Liao, T. C., Bird, A., Samaan, M. A., Pedoia, V., Majumdar, S., & Souza, R. B. (2023). Persistent underloading of patellofemoral joint following hamstring autograft ACL reconstruction is associated with cartilage health. Osteoarthritis and Cartilage.
Kotsifaki, R., Korakakis, V., King, E., Barbosa, O., Maree, D., Pantouveris, M., ... & Whiteley, R. (2023). Aspetar clinical practice guideline on rehabilitation after anterior cruciate ligament reconstruction. British Journal of Sports Medicine, 57(9), 500-514.
Forelli, F., Barbar, W., Kersante, G., Vandebrouck, A., Duffiet, P., Ratte, L., ... & Rambaud, A. J. (2023). Evaluation of Muscle Strength and Graft Laxity With Early Open Kinetic Chain Exercise After ACL Reconstruction: A Cohort Study. Orthopaedic Journal of Sports Medicine, 11(6), 23259671231177594.

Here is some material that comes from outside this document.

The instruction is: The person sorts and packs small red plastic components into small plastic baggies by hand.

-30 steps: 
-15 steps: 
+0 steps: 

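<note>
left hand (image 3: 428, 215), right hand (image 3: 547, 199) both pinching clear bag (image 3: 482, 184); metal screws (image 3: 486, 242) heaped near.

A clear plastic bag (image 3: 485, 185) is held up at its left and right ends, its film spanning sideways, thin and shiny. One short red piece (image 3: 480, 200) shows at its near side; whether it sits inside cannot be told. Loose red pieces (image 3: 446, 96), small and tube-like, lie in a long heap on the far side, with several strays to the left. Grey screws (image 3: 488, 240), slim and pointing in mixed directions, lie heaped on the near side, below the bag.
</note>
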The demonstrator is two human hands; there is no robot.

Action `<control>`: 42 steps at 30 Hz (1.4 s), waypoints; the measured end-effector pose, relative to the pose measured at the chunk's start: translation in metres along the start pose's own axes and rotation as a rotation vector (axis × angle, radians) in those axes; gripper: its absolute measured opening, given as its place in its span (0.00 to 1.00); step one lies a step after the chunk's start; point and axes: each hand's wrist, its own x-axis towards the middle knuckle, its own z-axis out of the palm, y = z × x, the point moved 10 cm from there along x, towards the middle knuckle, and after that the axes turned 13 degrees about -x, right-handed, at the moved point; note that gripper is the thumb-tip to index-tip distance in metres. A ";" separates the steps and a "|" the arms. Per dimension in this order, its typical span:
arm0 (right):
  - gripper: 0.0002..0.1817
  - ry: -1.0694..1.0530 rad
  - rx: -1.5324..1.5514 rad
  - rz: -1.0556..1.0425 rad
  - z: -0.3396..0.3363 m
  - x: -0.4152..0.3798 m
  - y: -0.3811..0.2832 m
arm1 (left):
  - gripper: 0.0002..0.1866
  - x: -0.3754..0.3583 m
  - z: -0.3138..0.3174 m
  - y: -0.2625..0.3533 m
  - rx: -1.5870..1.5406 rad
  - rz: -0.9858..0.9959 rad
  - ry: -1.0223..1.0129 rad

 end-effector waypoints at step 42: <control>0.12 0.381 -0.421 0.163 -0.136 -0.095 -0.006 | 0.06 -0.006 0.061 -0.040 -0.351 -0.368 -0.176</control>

PAULOS, L., & ANDREWS, J. R. (2012). Anterior cruciate ligament strain and tensile forces for weight-bearing and non–weight-bearing exercises: a guide to exercise selection. journal of orthopaedic & sports physical therapy, 42(3), 209.

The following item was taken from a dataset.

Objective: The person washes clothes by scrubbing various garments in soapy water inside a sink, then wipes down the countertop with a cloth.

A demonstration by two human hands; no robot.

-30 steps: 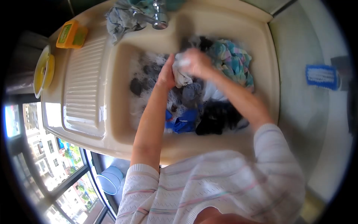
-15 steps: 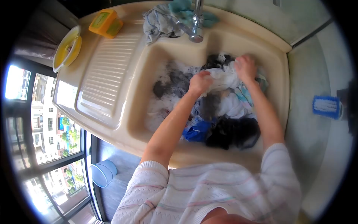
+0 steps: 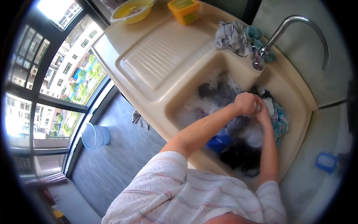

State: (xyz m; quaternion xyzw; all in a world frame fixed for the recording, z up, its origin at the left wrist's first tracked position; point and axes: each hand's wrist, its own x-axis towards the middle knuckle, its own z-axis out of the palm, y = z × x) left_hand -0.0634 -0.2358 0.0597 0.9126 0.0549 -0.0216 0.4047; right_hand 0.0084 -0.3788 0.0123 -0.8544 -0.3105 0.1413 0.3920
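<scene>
My left hand and my right hand are brought together over the basin, fingers closed. Most of what they grip is hidden, but a white cloth shows right beside them. Around it in the soapy water lie a teal-and-white patterned cloth, a grey cloth, a blue cloth and black clothing. The beige sink holds them all, with suds on the water.
A chrome faucet arches over the sink's back edge, beside a crumpled grey cloth. A yellow-orange tub and a yellow basin stand beyond the ribbed washboard. A blue bucket is on the floor. A blue brush hangs at right.
My hands have come from apart on the white cloth to pressed together. The head view has turned, so the sink sits further right and more floor and window show.
</scene>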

Buckthorpe, M., La Rosa, G., & Della Villa, F. (2019). Restoring knee extensor strength after anterior cruciate ligament reconstruction: a clinical commentary. International Journal of Sports Physical Therapy, 14(1), 159.
Tagesson, S., Öberg, B., Good, L., & Kvist, J. (2008). A comprehensive rehabilitation program with quadriceps strengthening in closed versus open kinetic chain exercise in patients with anterior cruciate ligament deficiency: a randomized clinical trial evaluating dynamic tibial translation and muscle function. The American journal of sports medicine, 36(2), 298-307.
Pairot-de-Fontenay, B., Willy, R. W., Elias, A. R., Mizner, R. L., Dubé, M. O., & Roy, J. S. (2019). Running biomechanics in individuals with anterior cruciate ligament reconstruction: a systematic review. Sports Medicine, 49, 1411-1424.